Postby uprightdoc » Sat Feb 02, 2013 6:59 am

Nigel,
I have lived with autoimmune-inflammatory conditions my entire life and still do. I have a great deal of professional and personal first and second hand experience with some of the worst cases. My brother has a metabolic arthritide and RA is indirectly connected to metabolism.

The recent and past articles I provided links to on research into the cause of RA show that it has been connected to many different viruses and bacteria as well as other microbes and antigens such as streptococcus, mycoplasma bacterium, EBV, megalovirus, parvovirus, rubella virus. So far evidence of solid connections to particular viruses or bacteria is sorely lackng and antibiotic treatments have had some but very limited success. They may even exacerbate the problem.

One of the studies I posted suggests that a decrease in bacteria in the gut may provoke RA in susceptible patients. Another suggests that "leaky guts" cause good bacteria (commensal) to cross the protective immunological mucosal gut barrier and cause antigenic reactions and subsequent RA. Still another suggests that it is due to an imbalance between friendly and unfriendly bacteria in the gut.
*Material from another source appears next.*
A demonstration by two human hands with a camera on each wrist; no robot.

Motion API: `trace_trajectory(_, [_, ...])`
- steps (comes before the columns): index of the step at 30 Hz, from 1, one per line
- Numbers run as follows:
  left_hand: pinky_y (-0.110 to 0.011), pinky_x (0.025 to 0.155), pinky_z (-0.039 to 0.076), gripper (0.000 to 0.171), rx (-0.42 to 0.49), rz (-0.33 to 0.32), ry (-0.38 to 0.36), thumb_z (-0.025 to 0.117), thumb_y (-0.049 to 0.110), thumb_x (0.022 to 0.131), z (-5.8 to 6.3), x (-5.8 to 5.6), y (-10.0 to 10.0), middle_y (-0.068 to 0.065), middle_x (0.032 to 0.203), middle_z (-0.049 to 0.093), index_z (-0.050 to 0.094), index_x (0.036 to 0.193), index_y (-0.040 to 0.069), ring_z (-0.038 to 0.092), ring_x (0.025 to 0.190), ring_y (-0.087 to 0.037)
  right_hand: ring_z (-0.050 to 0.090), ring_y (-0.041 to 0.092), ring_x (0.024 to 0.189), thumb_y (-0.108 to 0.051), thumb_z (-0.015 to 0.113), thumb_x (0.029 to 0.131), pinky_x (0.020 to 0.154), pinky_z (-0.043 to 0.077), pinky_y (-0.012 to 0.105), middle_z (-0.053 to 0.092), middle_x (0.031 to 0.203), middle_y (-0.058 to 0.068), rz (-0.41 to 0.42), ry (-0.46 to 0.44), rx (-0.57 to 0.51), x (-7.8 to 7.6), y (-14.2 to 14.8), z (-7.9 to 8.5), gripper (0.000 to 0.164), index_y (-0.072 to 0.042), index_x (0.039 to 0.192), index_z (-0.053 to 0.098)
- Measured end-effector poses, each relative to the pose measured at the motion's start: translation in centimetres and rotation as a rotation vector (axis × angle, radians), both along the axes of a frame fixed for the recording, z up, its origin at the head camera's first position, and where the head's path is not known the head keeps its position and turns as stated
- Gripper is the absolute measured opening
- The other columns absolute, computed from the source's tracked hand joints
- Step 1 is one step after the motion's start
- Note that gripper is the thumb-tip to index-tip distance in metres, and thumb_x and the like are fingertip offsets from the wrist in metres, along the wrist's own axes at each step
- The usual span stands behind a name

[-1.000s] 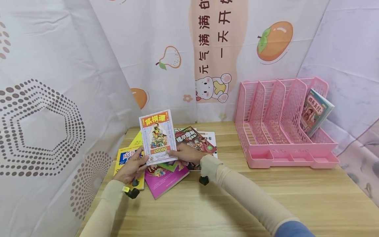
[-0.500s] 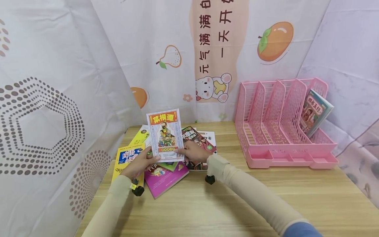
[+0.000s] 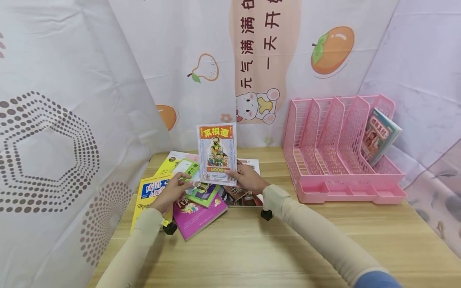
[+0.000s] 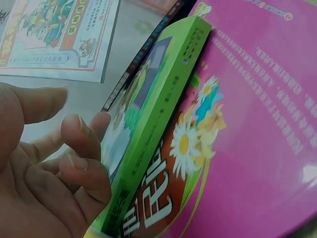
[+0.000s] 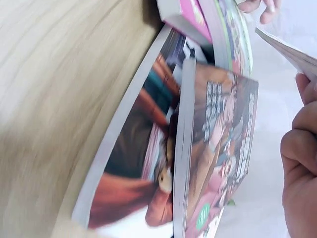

No one knows for sure what the cause of RA is yet, but all agree there is definitely a connection to bacteria, either good or bad, as well as other antigens that cause autoimmune-inflammatory reactions that result in RA. They further agree that we can only culture and recognize about twenty percent of so of the bacteria in the gut. They hope the latest lab techology and DNA tests will help to reveal the rest. There are billions of cells in the gut. The bacteria outnumber the gut cells 10 to 1. Any one of them can cause problems if the interior or exterior environment gets out of balance. Short term antibiotic use is fantastic for fighting infections when you know the cause and pathogen. Long-term use upsets the balance of bacteria in the gut and causes signs and symptoms of inflammation such as gastritis and colitis.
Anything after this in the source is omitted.